_Aim of the exercise:_ Please return every line in the following data that includes the string "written".

Collection entries:
•••

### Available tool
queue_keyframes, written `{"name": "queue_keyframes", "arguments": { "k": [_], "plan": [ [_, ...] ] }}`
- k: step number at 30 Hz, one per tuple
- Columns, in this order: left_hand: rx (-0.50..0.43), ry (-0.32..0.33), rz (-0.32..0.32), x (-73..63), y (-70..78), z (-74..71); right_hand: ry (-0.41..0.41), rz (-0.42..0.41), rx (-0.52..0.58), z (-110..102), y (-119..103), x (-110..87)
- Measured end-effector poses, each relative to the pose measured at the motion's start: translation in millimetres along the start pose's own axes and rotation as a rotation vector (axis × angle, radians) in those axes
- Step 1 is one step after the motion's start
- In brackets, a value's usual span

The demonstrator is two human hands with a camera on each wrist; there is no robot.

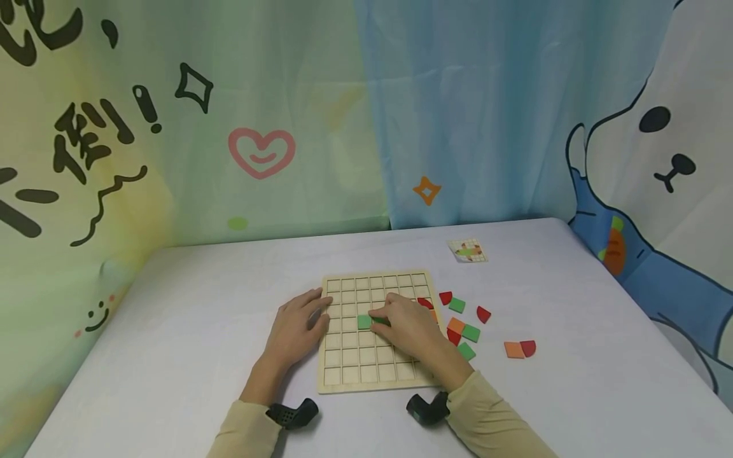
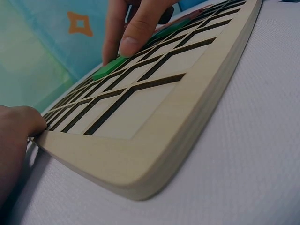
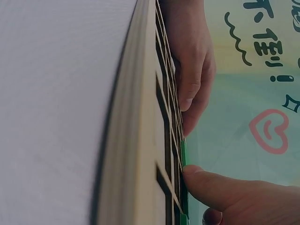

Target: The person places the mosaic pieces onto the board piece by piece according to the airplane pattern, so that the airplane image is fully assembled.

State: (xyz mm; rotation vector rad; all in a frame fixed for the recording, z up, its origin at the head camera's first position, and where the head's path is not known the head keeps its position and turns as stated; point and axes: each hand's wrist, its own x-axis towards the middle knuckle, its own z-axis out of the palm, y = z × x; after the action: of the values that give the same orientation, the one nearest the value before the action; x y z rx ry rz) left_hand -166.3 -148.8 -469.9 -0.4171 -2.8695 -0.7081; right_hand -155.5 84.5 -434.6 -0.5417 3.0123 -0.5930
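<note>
A wooden grid board lies on the table. My left hand rests at its left edge, fingers relaxed, fingertips on the rim. One green square tile sits in a cell near the middle. Just right of it, my right hand pinches another green square tile between thumb and index finger, low over the grid. In the left wrist view the right thumb comes down beside a green tile. Under the right hand, a red piece and an orange piece show at the board's right side.
Right of the board lie loose tiles: red quarter-rounds, green squares and orange squares. Farther right, an orange square touches a red quarter-round. A small pattern card lies behind. Printed curtains close off the back.
</note>
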Motion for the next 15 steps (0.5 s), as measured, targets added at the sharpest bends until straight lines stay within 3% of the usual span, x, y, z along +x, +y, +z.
{"name": "queue_keyframes", "arguments": {
  "k": [15],
  "plan": [
    [0.004,0.010,0.005,-0.1,-1.2,1.8,0.036,-0.006,-0.005,2.9,0.4,0.9]
  ]
}}
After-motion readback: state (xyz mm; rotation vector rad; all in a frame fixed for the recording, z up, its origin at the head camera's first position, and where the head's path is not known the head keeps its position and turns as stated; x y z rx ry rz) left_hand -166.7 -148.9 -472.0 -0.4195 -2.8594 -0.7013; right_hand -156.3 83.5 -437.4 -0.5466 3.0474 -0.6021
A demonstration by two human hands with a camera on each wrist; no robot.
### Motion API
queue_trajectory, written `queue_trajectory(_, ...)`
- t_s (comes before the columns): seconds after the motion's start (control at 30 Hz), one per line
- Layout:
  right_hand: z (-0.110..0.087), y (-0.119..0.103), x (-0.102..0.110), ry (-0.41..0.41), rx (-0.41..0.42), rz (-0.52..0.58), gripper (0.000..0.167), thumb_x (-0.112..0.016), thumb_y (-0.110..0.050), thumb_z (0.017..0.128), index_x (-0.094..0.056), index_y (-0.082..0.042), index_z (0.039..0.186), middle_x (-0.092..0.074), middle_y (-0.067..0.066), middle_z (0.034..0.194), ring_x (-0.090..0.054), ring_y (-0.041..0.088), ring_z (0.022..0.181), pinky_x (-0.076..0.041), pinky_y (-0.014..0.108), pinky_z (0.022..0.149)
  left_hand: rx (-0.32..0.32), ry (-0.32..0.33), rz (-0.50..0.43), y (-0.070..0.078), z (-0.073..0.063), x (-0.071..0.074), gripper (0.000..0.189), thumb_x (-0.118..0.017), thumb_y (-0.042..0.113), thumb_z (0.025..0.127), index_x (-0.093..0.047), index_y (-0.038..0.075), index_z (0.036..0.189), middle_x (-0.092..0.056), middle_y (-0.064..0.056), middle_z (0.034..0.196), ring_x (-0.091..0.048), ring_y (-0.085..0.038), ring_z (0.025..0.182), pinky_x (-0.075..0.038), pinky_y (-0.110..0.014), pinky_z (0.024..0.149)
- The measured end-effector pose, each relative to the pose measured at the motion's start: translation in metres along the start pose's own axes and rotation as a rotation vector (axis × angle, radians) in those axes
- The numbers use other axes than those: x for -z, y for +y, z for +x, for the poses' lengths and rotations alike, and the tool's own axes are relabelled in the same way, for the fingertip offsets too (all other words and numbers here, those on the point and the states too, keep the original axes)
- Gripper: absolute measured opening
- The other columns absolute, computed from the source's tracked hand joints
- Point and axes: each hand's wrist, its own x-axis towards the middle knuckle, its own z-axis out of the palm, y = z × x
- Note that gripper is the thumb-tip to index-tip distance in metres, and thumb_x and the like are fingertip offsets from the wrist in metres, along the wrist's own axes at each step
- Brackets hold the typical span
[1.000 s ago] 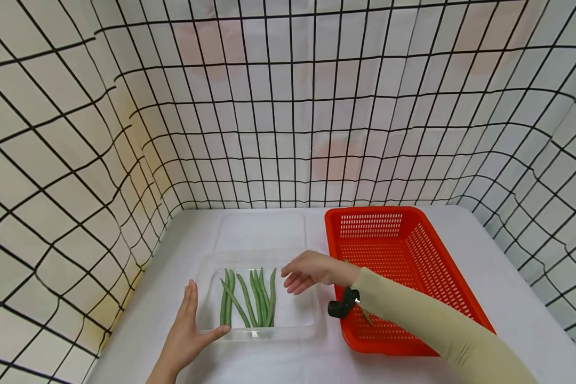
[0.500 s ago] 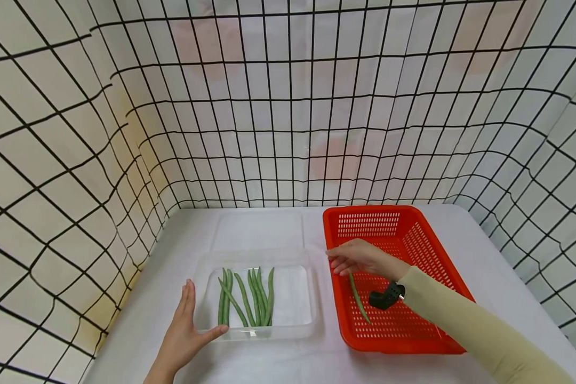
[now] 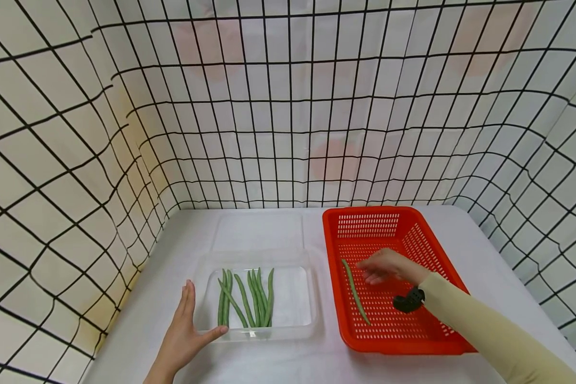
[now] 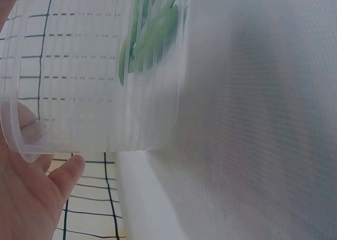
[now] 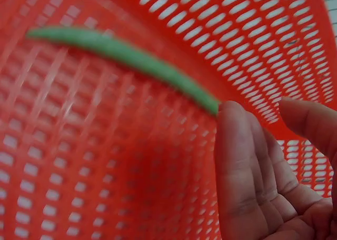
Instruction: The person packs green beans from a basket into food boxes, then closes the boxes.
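Note:
In the head view, several green beans point(image 3: 244, 301) lie roughly side by side in the left part of a clear plastic container point(image 3: 295, 335). My left hand point(image 3: 183, 328) is at the container's near left corner, thumb and fingers spread. The left wrist view has that hand point(image 4: 31, 185) against the rim. Over the red basket point(image 3: 333, 314), my right hand point(image 3: 389, 265) holds nothing. A single green bean point(image 3: 356, 293) lies along the basket's left side, just left of the right fingertips. From the right wrist, thumb and fingers point(image 5: 237, 161) stand apart, and the bean point(image 5: 121, 50) reaches behind a fingertip.
Behind the container lies a flat clear lid point(image 3: 259, 230) on the white table point(image 3: 307, 368). Black grid mesh point(image 3: 293, 117) walls in the back and sides. The basket stands right of the container, with a narrow gap between them.
My right hand has moved right, from above the container to over the basket, uncovering the single bean there. My left hand has stayed at the container's corner.

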Motion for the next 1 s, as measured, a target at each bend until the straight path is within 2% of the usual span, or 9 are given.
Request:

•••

_Solved exercise:_
queue_keyframes, written `{"name": "queue_keyframes", "arguments": { "k": [_], "plan": [ [_, ...] ] }}`
queue_trajectory, written `queue_trajectory(_, ...)`

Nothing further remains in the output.